Nina Powles’ Girls of the Drift – I love the way lines turn a corner and surprise you

 

Girls-of-the-Drift-cover-web   Nina

Nina Powles, Girls of the Drift Seraph Press 2014

Nina Powles was the Books Editor for Salient last year, has an Hons Degree in English Literature and Chinese from Victoria University and is about to commence an MA in Creative Writing at the International Institute of Modern Letters.

Nina’s debut chapbook is handbound and in striking pink with owls peering off the cover. Eye-catching. Exquisite. Borrowed from a poem in the book, the title, too, is eye-catching. It takes its name from a pamphlet Jessie Mackay wrote and published in 1928 on the social and moral responsibilities of young women (Girl of the Drift). Nina’s endnote discusses the passion that Jesse and fellow poet Blanche Baughan felt for social justice. Nina’s poems also seem to be sparked by a passion for writing, living and navigating the world beyond the doorstep, that is paradoxically the doorstep itself.

This is a collection of poems that engages with the lives of women, fictional or otherwise. Holding this book, I am reassured we write out of the women (and men for different reasons) who paved the way for us, not just in the pioneering poems and stories they wrote, but in the lives lived that stepped out of the norm (the first female lighthouse keeper for example). Nina also acknowledges her ENGL422 Modern Poetry class of 2014 run by Anna Jackson and the Alexander Turnbull Library with its storehouse of letters and documents. While the poems feel light and refined on the page, you also get a sense of the wider world — a world of books, thinking, discussions. A bit like what Blanche and Jessie engaged in.
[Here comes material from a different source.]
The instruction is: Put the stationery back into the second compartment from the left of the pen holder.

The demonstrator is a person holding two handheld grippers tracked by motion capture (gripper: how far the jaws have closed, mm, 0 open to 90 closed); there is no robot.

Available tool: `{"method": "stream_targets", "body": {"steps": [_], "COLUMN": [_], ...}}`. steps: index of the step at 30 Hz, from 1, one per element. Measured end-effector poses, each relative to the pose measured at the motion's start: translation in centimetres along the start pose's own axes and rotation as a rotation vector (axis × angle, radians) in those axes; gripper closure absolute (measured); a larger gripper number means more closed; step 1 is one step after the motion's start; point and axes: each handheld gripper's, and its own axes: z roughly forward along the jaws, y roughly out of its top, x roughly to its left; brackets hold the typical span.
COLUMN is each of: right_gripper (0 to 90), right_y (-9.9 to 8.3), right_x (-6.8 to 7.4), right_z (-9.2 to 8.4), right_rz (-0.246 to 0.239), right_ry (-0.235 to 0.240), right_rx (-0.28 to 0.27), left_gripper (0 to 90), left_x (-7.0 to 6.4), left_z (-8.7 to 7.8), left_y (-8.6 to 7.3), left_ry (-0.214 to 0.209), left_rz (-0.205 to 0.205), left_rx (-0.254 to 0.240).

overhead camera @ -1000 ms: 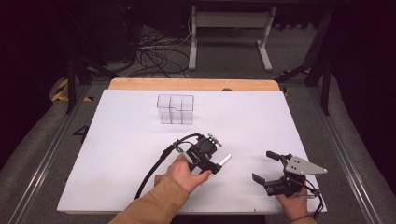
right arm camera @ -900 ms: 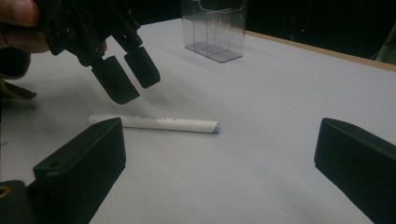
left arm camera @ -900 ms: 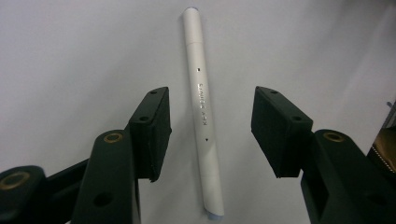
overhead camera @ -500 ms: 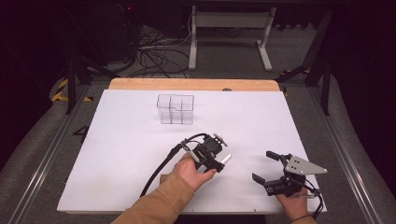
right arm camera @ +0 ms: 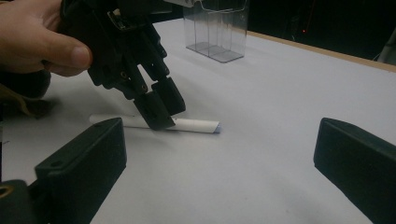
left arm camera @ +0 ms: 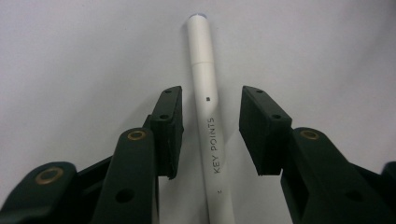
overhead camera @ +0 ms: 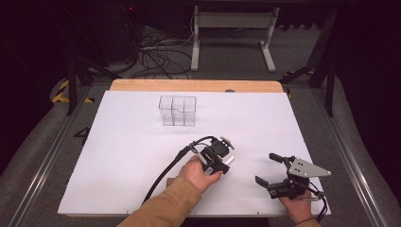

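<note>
The left gripper (left arm camera: 208, 135) straddles the pen (left arm camera: 210, 140), jaws just closing, pads not yet touching it. The right gripper (overhead camera: 275, 169) rests spread beside the pen, nearer than the clear box (overhead camera: 177, 110).

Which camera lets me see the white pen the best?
The left gripper view: the white pen lies close up between the open jaws, and you can read KEY POINTS on it. The right gripper view shows it lying flat on the table, partly behind the left gripper. In the high view, just its tip peeks out.

One white pen (left arm camera: 208, 121) lies on the table. One clear compartmented box (overhead camera: 178, 110) stands there. Two grippers: left gripper (overhead camera: 221, 161), right gripper (overhead camera: 267, 169).
</note>
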Motion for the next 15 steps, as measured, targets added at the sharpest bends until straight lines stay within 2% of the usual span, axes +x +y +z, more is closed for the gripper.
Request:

I love the richness of context of the poems (Katherine Mansfield and her characters, a ghost at an old school, real things and invented things, a history of the poet’s reading), but I also love the way lines turn a corner and surprise you.

 

from Pencarrow Lighthouse

The wind spins dead things in circles.

Collect up the wintertime, won’t you,

crack it on a rock,

drop it from a height.

 

The glint of detail is so mouthwatering, it is as though the poems become miniature packages  of story — of this place and that woman, of this weather and that ocean. The detail, so good at animating poetry, augments the life of the poem, visually, aurally, emotionally.

 

from Volcanology

[ … ] I keep

pieces of the volcano on my

windowsill, next to the honey

jars, so they don’t forget.

 

Nina’s collection stretches with the agility of a wordsmith who knows just where to break a line, shift a point of view or the pitch of a phrase. The poems take flight from the reading and research that a university offers, and the experience and insight you bring to that reading. I loved this collection and to celebrate its arrival I am posting a poem from it, with notes by both Nina and me, as my first Poem Friday of 2015 on February 27th.